One-Line Review: The only Revelation is just how bad this film is.
Silent Hill: Revelation (2012) – Rated R
“Haunted by shocking nightmares and unsettled by her father’s disappearance just before her 18th birthday, Heather goes on the hunt for him — and discovers a disturbing truth about her own identity in this suspenseful sequel to the hit horror flick.”
Never having played the Silent Hill franchise, I am unable to speak to how faithful the movies are. Christophe Gans, who made the excellent French thriller, Brotherhood of the Wolf, was tapped to direct Silent Hill (2006). He, together with writer Roger Avary, turned out a savvy, surreal horror movie that, while it often lacked sense, offered some seriously creepy visuals and some spooky thrills.
Roger Avary was supposed to write Silent Hill: Revelation as well but went to jail for vehicular manslaughter. The project sat in limbo for a while until the studio hired Michael J. Bassett (Solomon Kane) to write and direct. As you can see from the poster, Silent Hill: Revelation plays up the 3D angle (which is of course missing from Netflix).

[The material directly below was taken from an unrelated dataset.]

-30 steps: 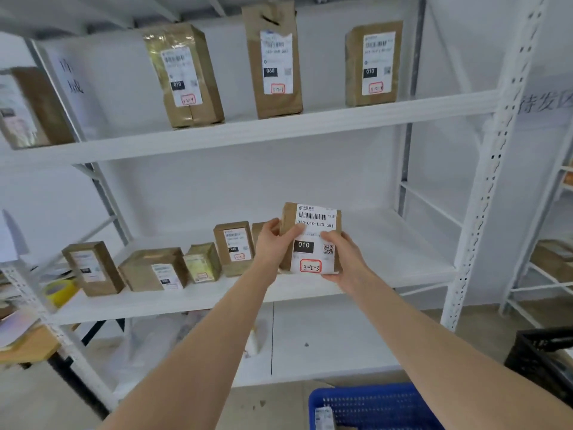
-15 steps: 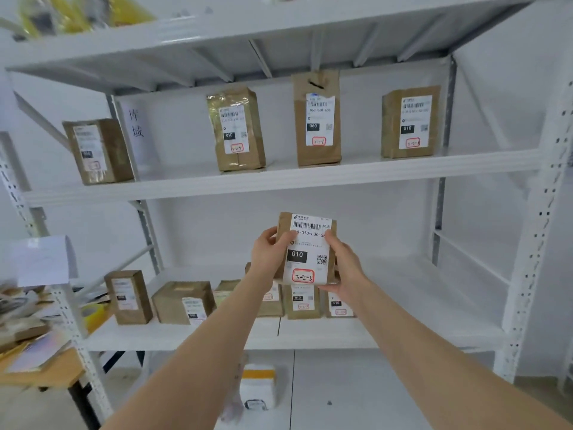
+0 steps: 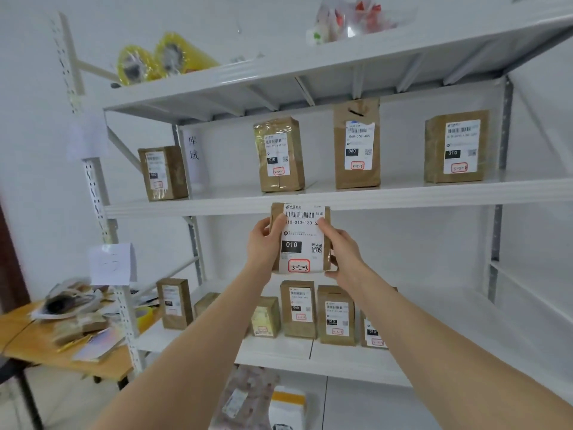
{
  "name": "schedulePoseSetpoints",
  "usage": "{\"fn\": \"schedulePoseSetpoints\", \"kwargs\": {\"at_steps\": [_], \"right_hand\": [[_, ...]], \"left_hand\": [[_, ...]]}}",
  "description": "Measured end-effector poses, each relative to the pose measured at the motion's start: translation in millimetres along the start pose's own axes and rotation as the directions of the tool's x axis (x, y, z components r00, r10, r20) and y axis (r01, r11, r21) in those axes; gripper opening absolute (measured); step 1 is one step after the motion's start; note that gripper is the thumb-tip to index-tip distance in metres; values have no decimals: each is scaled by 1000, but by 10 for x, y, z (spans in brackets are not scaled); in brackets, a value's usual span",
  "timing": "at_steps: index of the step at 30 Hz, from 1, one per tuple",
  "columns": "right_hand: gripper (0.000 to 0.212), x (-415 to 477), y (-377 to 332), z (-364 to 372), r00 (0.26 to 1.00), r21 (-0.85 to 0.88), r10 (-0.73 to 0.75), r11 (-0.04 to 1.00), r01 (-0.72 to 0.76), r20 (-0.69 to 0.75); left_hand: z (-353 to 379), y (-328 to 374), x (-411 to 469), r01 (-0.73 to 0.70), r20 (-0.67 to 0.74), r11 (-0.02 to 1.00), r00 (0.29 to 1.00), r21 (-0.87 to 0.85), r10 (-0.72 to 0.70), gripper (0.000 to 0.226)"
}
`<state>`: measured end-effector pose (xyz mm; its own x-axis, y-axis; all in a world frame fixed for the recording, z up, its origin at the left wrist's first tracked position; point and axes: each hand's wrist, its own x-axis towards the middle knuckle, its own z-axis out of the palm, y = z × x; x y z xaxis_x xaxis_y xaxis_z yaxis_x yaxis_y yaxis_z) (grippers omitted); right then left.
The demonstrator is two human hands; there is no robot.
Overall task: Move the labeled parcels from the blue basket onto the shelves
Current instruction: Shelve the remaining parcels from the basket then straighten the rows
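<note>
My left hand and right hand both grip the labelled parcel — upright, raised before the middle shelf's front edge.

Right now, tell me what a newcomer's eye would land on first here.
First, the brown parcel marked 3-2-3, held up at centre by the left hand and right hand, in front of the edge of the middle shelf. Behind it, four labeled parcels stand upright on that shelf, and yellow tape rolls lie on the top shelf at left.
</note>
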<state>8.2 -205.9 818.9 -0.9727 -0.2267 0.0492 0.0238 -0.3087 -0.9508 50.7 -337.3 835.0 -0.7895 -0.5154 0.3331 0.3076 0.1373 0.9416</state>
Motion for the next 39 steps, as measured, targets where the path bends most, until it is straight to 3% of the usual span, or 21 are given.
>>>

The 3D aspect is in your face throughout the film, making Silent Hill: Revelation more of a gimmick than a movie. Perhaps this worked better at the theater in 3D but on a home screen, it looks really cheap and shoddy.
The special effects are completely balanced. For every creepy nurse or pyramid-head, there is a poor effect that takes you out of the picture. Ideas that were great on paper, mostly the ones involving mannequins, are carried out ineptly. imdb states that most of the effects were practical with only a little CGI. My guess would be that the ineptness/cheapness stems from the CGI side and the 3D effects.
Performances are just okay. Adelaide Clemens and Kit Harrington are the leads but Radha Mitchell and Sean Bean return from the first film and are joined by genre veterans Malcolm McDowell and Carrie-Anne Moss. Unfortunately the bigger names appear only briefly (particularly Radha Mitchell) and have little impact. It was amusing to watch Sean Bean meet his normal fate almost immediately (albeit in a dream sequence).
Even the scenes that work here, such as the nurse sequence, leave you thinking that it could have been handled better. It’s often said of actors that they are just there collecting a paycheck but here that appears to be true of the director.